======== DATA FOR THIS EXERCISE

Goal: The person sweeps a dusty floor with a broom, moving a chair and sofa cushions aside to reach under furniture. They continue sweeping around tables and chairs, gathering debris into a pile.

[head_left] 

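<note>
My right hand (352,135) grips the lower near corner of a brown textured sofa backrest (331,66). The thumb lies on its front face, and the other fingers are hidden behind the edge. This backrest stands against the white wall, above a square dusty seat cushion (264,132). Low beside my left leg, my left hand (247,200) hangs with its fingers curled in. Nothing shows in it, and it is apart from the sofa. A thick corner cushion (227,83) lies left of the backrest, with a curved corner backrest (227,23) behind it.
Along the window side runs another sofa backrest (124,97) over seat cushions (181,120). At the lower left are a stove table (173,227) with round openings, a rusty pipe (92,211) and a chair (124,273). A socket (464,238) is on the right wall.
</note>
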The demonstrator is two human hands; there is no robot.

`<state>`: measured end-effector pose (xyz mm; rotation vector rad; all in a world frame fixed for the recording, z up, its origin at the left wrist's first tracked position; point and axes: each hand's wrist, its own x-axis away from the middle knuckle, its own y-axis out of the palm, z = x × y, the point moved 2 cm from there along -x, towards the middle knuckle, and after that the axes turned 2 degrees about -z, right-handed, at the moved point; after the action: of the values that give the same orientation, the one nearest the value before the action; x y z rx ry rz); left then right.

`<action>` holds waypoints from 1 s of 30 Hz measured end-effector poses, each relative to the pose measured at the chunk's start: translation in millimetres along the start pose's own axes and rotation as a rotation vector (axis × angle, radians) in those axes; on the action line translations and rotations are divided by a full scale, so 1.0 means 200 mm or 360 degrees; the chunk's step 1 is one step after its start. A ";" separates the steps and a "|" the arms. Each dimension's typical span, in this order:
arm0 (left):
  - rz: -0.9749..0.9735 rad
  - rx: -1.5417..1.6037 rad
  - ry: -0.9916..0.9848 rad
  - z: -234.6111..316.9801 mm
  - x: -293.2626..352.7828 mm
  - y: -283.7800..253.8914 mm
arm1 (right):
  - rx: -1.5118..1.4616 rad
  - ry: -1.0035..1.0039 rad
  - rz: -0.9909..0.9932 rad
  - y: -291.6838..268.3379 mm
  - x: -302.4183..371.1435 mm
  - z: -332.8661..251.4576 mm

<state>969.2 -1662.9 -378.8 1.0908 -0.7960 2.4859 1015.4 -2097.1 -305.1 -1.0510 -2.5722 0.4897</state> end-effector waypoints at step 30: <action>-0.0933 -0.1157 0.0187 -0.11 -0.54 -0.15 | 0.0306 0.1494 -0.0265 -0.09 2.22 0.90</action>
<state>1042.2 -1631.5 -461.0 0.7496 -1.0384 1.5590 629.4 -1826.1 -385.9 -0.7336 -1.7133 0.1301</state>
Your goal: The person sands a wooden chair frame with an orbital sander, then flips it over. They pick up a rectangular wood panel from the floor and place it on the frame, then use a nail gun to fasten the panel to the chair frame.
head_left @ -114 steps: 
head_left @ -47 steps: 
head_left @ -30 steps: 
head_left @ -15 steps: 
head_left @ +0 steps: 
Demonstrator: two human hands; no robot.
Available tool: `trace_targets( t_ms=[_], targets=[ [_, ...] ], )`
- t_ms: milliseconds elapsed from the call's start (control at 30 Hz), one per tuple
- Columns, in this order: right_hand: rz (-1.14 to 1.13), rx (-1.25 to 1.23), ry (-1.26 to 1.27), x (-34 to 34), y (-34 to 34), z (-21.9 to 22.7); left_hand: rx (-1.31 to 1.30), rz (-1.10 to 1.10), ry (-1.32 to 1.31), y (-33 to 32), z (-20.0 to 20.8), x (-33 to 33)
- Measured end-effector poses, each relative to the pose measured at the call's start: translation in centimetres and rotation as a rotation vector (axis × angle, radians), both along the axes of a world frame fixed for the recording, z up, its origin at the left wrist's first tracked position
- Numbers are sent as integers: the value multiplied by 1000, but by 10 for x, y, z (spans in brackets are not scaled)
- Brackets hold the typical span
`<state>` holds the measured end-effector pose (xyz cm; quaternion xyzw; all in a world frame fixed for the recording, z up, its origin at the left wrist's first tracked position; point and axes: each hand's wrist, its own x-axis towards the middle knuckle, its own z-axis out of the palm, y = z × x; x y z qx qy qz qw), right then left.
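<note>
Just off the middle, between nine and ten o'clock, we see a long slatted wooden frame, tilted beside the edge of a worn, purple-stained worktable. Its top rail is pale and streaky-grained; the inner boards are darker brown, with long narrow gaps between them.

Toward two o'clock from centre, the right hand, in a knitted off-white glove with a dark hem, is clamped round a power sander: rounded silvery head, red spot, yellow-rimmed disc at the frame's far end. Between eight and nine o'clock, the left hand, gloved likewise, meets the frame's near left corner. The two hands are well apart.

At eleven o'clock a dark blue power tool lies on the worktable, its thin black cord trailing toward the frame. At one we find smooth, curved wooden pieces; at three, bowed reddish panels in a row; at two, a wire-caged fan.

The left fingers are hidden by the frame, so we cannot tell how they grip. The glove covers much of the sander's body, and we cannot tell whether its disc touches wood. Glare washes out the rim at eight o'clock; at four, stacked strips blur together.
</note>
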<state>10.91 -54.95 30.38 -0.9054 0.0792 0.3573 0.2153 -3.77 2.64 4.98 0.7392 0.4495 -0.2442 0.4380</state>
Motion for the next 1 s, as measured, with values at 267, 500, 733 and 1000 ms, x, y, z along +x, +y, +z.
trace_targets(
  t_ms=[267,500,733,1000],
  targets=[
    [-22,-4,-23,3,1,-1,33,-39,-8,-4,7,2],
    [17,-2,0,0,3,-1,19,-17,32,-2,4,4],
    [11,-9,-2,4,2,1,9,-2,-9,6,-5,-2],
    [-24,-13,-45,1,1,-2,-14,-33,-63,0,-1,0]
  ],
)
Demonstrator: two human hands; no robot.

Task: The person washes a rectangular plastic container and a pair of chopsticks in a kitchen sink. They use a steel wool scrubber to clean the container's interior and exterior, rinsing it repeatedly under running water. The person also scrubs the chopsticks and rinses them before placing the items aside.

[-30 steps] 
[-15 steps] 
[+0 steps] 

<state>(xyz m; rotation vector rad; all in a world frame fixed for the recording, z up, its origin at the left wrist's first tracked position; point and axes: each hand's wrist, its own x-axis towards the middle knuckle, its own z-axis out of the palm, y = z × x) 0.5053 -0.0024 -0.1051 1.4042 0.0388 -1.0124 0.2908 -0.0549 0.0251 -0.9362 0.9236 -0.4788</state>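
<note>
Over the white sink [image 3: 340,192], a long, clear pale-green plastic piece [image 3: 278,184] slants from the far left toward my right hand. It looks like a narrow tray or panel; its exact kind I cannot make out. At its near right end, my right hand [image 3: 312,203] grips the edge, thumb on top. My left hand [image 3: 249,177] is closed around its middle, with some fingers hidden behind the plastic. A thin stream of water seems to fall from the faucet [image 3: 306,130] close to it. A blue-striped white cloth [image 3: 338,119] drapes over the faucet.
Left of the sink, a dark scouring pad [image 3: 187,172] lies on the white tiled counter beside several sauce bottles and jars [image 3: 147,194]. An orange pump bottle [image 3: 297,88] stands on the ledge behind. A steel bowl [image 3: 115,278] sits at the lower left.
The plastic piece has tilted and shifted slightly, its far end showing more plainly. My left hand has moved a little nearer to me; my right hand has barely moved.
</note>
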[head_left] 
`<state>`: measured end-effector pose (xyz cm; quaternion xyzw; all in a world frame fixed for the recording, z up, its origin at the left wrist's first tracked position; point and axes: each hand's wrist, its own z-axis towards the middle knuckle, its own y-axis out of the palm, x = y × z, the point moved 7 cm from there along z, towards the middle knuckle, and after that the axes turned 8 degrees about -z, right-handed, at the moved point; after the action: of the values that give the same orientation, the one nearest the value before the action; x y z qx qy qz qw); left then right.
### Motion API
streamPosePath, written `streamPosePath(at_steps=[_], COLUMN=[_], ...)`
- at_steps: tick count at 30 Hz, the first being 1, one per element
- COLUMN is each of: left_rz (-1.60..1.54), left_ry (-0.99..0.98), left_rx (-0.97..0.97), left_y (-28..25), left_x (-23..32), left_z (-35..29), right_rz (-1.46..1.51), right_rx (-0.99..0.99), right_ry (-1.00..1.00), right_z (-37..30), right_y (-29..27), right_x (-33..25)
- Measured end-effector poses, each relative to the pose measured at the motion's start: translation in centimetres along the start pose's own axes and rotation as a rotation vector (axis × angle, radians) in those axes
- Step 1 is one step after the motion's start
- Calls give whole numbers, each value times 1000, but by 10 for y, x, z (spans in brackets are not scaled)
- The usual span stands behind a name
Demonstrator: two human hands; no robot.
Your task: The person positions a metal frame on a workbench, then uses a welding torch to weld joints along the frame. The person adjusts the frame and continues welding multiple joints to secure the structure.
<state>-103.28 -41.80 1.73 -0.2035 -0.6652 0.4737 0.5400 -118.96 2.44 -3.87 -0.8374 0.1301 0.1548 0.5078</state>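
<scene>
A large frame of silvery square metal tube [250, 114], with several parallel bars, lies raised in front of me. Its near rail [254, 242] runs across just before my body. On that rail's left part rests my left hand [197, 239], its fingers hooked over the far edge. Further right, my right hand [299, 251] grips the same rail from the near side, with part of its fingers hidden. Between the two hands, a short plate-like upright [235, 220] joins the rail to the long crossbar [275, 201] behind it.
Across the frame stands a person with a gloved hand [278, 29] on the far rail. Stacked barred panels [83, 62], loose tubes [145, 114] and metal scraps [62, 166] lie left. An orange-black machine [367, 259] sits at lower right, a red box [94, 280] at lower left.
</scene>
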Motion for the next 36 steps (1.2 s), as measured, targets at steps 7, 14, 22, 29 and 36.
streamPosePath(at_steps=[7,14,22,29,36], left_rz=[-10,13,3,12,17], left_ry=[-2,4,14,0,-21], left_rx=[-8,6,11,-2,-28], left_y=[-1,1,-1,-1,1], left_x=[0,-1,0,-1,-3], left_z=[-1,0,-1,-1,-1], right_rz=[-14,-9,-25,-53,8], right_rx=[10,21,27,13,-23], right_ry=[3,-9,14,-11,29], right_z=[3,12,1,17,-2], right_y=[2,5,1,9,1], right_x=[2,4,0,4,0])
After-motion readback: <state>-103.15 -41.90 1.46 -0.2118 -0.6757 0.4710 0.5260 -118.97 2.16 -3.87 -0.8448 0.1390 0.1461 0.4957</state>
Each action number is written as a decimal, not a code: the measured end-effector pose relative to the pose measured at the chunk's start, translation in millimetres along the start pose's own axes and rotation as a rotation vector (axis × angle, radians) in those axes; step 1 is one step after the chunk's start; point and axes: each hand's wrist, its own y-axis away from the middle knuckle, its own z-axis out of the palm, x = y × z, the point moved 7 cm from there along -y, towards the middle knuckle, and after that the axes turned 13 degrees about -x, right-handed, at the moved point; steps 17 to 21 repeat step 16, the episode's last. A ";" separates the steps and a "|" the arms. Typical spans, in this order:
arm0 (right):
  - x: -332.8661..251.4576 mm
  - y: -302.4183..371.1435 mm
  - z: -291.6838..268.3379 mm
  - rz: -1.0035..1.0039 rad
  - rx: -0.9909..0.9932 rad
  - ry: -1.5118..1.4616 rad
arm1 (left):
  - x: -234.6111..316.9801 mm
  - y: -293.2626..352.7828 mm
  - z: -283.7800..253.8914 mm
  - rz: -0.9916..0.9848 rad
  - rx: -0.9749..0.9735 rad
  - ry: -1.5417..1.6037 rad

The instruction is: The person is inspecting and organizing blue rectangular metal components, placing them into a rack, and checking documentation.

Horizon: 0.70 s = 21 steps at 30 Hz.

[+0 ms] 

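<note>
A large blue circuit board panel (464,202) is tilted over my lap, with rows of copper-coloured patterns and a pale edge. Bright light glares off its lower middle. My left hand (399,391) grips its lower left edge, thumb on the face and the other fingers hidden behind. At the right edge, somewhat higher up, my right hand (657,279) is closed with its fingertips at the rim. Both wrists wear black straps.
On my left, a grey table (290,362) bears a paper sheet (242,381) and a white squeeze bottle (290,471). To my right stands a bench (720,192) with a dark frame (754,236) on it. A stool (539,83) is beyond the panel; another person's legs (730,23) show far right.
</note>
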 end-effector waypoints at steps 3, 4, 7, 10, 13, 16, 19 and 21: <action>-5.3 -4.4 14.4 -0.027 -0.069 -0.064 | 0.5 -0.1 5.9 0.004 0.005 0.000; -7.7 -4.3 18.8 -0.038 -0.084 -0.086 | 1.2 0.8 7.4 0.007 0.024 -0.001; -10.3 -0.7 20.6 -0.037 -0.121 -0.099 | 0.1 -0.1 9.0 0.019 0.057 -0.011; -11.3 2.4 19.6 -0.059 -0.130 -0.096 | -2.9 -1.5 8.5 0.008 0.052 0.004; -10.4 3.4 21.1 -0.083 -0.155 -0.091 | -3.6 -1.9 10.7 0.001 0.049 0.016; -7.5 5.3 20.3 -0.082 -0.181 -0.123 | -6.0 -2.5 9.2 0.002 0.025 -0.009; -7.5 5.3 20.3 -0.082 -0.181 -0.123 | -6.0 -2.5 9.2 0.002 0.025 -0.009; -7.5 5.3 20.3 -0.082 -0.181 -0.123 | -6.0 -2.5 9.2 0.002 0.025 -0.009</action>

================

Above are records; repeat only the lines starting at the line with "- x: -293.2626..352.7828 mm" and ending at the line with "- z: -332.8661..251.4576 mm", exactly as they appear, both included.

  - x: -293.2626..352.7828 mm
  - y: -283.7800..253.8914 mm
arm1 (right):
  - rx: -1.5118..1.4616 rad
  - ry: -1.0035..1.0039 rad
  - rz: -0.9909..0.9932 rad
  - y: -291.6838..268.3379 mm
  - x: -302.4183..371.1435 mm
  - z: -332.8661..251.4576 mm

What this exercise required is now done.